Rendi-Wagner: "Das Asylsystem funktioniert nicht"

SPÖ-Chefin Pamela Rendi-Wagner im Interview auf oe24.TV über Doskozil, Umfragen, Migration.

oe24.TV: Sie haben im Sommergespräch gesagt, es gebe keine Migrationskrise. War das ein Fehler?

Pamela Rendi-Wagner: Da muss man das ganze Interview sehen. Klar ist: Wir haben ein riesiges Problem mit der irregulären Migration. Viele haben sich ohne Asylgrund auf den Weg nach Europa gemacht. Es kann nicht sein, dass sie ­alle in Österreich landen. Obwohl es eine Außengrenze gibt. In Ungarn wird nicht kontrolliert. Das europäische Asylsystem funktioniert nicht.

oe24.TV: Doskozil wirft Ihnen einen schwammigen Migrations-Kurs vor.

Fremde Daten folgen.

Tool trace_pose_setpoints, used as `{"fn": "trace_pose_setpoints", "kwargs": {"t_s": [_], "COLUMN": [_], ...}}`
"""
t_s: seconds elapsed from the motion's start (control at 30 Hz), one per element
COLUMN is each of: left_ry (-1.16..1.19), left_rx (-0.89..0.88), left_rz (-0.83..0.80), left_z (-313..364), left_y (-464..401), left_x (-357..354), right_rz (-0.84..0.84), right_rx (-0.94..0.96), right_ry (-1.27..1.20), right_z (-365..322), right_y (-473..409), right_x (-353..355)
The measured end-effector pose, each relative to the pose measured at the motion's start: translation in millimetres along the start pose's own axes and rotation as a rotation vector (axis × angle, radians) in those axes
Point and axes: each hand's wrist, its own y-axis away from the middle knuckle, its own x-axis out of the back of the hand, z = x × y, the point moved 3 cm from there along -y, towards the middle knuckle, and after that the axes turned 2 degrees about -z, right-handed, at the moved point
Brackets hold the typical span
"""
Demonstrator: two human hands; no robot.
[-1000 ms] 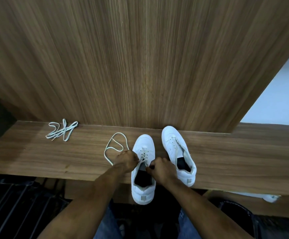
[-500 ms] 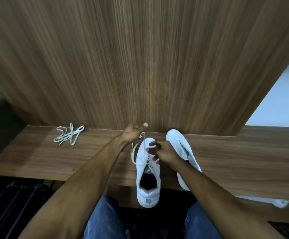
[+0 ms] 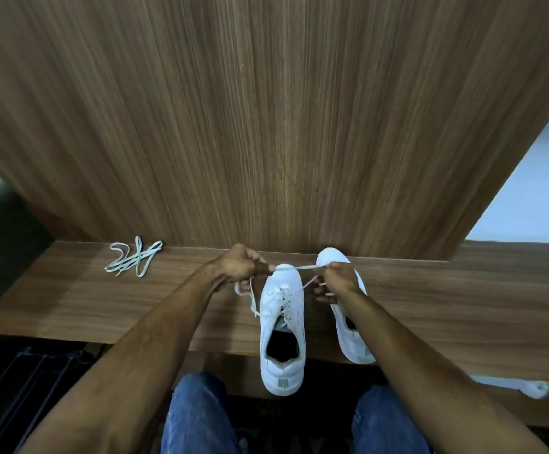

Rendi: Das ist ihm unbenommen, aber er hat die gleiche Meinung wie ich.

oe24.TV: Doskozil hat eine Umfrage beauftragt, wonach er als Spitzenkandidat der Bundes-SPÖ 5 Prozentpunkte vor Ihnen liegen würde. Trifft Sie das?

Rendi: Nein, das trifft mich nicht. Ich bin diese Woche genau vier Jahre Parteivorsitzende. Gefühlt gab es in diesen vier Jahren hundert Umfragen. Jetzt gibt es eine mehr. Die Welt ist heute dieselbe wie gestern.

oe24.TV: Bleibt Sie auch morgen dieselbe? Versucht man, Sie mürbe zu machen?

Rendi: Die Taktik überrascht mich. Sie macht aber nichts mit mir.

oe24.TV: Sie sind fest entschlossen zu bleiben?

Rendi: Auf jeden Fall.

oe24.TV: Jetzt hat der Salzburger SPÖ-Chef gesagt, dass die Frage der Spitzenkandidatur noch nicht fix sei? Ist sie fix oder nicht?

Rendi: Sie ist fix. Ich werde Spitzenkandidatin bei der nächsten Nationalratswahl sein.

oe24.TV: Und wenn Doskozil eine Kampfabstimmung beim Parteitag macht?

Rendi: Das kann er machen. Er hat es schon bei zwei Parteitagen nicht gemacht.